Pumped Storage

Pumped storage strengthens the grid

Pumped Storage Plant

Pumped storage provides vital support to our nation’s electricity grid, helping to balance the flow of power across transmission networks by absorbing excess when electricity demand is low and releasing it when demand increases. With an ability to respond almost instantaneously to changes in the amount of electricity running through the grid, pumped storage is an essential component of the nation’s electricity network. Pumped storage is a proven grid-scale energy storage technology that can also enable the U.S. to grow its renewable energy portfolio. The more grid energy storage we have — using tested technologies like pumped storage — the more new energy resources we can bring online.

Pumped storage has been available since the 1930s, but with renewable energy mandates in place in 30 states, variable generation is coming online rapidly and our infrastructure needs electricity storage capacity more than ever.

While benefits of expanding pumped storage capacity are clear, current market structures and regulatory frameworks do not present an effective means of achieving this goal.  Policy changes are needed to support the timely development of additional grid-scale energy storage. NHA has developed a series of recommendations to guide the energy industry and policy makers. For more information, see NHA’s white paper: Challenges and Opportunities for New Pumped Storage Development.

The right policies can help increase pumped storage capacity

Tax credits have helped to ramp up other renewables by creating stable market conditions and providing certainty for investors — which in turn drives the capital expenditures necessary to bring facilities online. Congress should establish that same market stability for pumped storage by moving forward on a proposal for a 20% investment tax credit and CREBs eligibility for energy storage technologies. This would jump-start the pumped storage projects on the drawing board today.

Closed-loop off-river systems, which have minimal impacts, need a new regulatory process. The long development timelines for these large, capital-intensive projects do not allow developers to use incentives designed for projects with shorter lead times.

Project Highlight: New York Power Authority’s Blenheim-Gilboa facility

Nestled in the Catskill Mountains, the New York Power Authority’s (NYPA) Blenheim-Gilboa Pumped Storage Power Project is an essential part of the region’s power supply. The project saves New York consumers money, providing low-cost electricity at the times of highest demand, while also standing in reserve to back up the grid’s electricity supply. Should another facility suddenly go offline, Blenheim-Gilboa can be up and running within two minutes.

The two reservoirs at this large facility hold five billion gallons of water each. When the pumped storage plant is generating power, the water falls from the upper reservoir down a shaft that is five times higher than Niagara Falls turning generators at the bottom and producing up to 1,000MW of power during peak demand periods. When demand is low, cheap surplus power from the grid is used to pump the water back uphill and storing that electricity for use once again when it is most needed.

In May 2010, NYPA completed a $135 million, four-year modernization program that has extended the project’s lifespan. Each of Blenheim-Gilboa’s four turbines was replaced in a phased process, and in total increased the facility’s capacity by 120MW.

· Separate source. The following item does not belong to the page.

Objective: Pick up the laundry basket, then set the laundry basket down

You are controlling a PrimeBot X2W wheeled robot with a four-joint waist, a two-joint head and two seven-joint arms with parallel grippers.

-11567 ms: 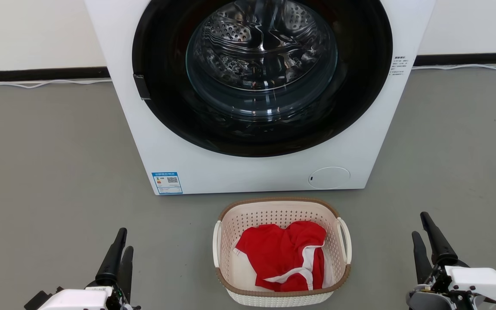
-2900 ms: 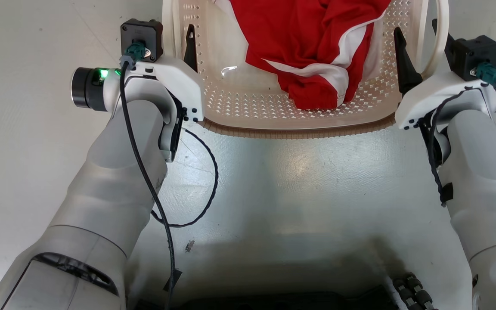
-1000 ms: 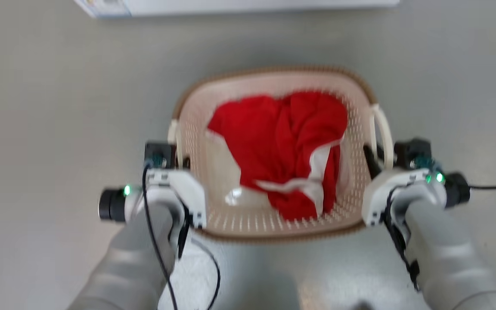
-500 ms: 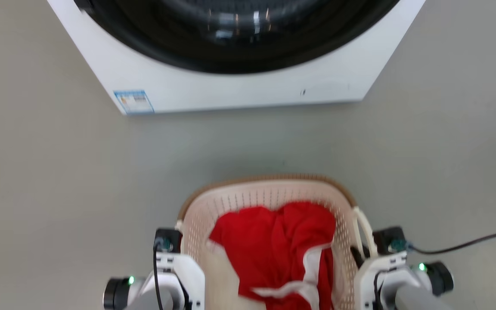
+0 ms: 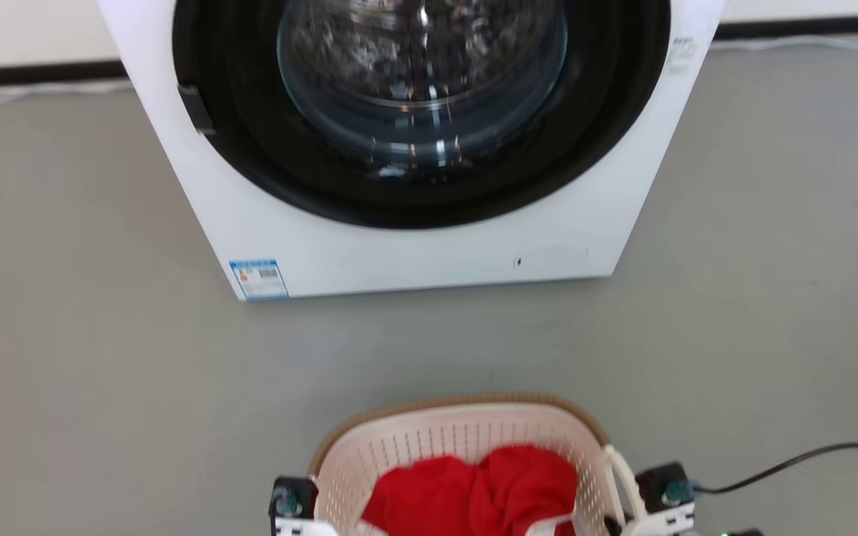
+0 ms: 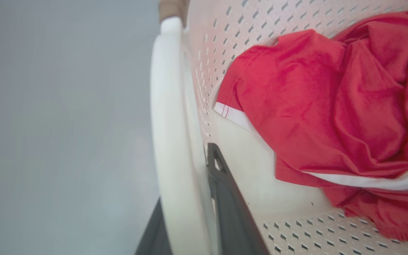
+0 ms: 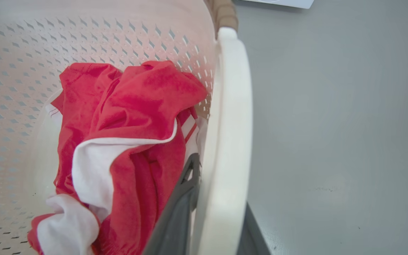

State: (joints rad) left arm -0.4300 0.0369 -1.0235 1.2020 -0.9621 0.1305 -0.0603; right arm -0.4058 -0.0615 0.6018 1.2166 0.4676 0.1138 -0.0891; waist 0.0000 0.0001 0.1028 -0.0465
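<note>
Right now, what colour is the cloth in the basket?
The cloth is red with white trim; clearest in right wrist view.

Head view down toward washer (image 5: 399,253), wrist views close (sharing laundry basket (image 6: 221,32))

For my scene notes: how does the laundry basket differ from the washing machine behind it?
The laundry basket is small, cream and perforated; the washing machine is much larger, white and smooth. The basket is open-topped and holds a red garment; the machine has a round glass door. Both are pale.
</note>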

The closed loop project is the fifth largest pumped storage facility in the country.

Project Highlight: Eagle Crest Energy

The West is undoubtedly the nation’s hydro powerhouse and is home to some of the largest and most recognizable dams in the country and the world, such as the Hoover Dam. It is also proving to be a laboratory for new applications for hydropower technology that will benefit the nation’s electric grid as a whole.

One such technology is pumped storage. With pumped storage, the power generated by other energy sources like wind and solar can be stored and used when energy demand is high. Power generated off-peak and not needed by consumers, is used to pump water into an upper reservoir. When demand is high, the water is released downhill into a lower reservoir, running through turbines and generating electricity to send back to the grid when it is most needed.

The capacity to store large quantities of electricity makes pumped storage a key provider of what are known as ancillary services, which also include frequency control and reserve generation – two methods of controlling the way in which electricity moves through the transmission system.

In Southern California, Eagle Crest Energy is developing the Eagle Mountain pumped storage project, which will help ensure the reliability of supply in one of the fastest growing electricity markets in the country. California also has the nation’s most aggressive renewable electricity standard, a law requiring utilities to use increasing amounts of renewable energy. The Eagle Mountain project will allow utilities to meet these goals by helping the electricity grid to accommodate increasing amounts of wind and solar power. This pumped storage project will be a sustainable, as well as a reliable, energy source: the Eagle Mountain facility is being built on a previously mined site, converting disturbed land into a usable asset. As a closed-loop system, the facility does not affect any existing waterways or aquatic habitats. During operations, it will be an emissions-free source of generating 1,300 MW of firm power that can be dispatched when needed.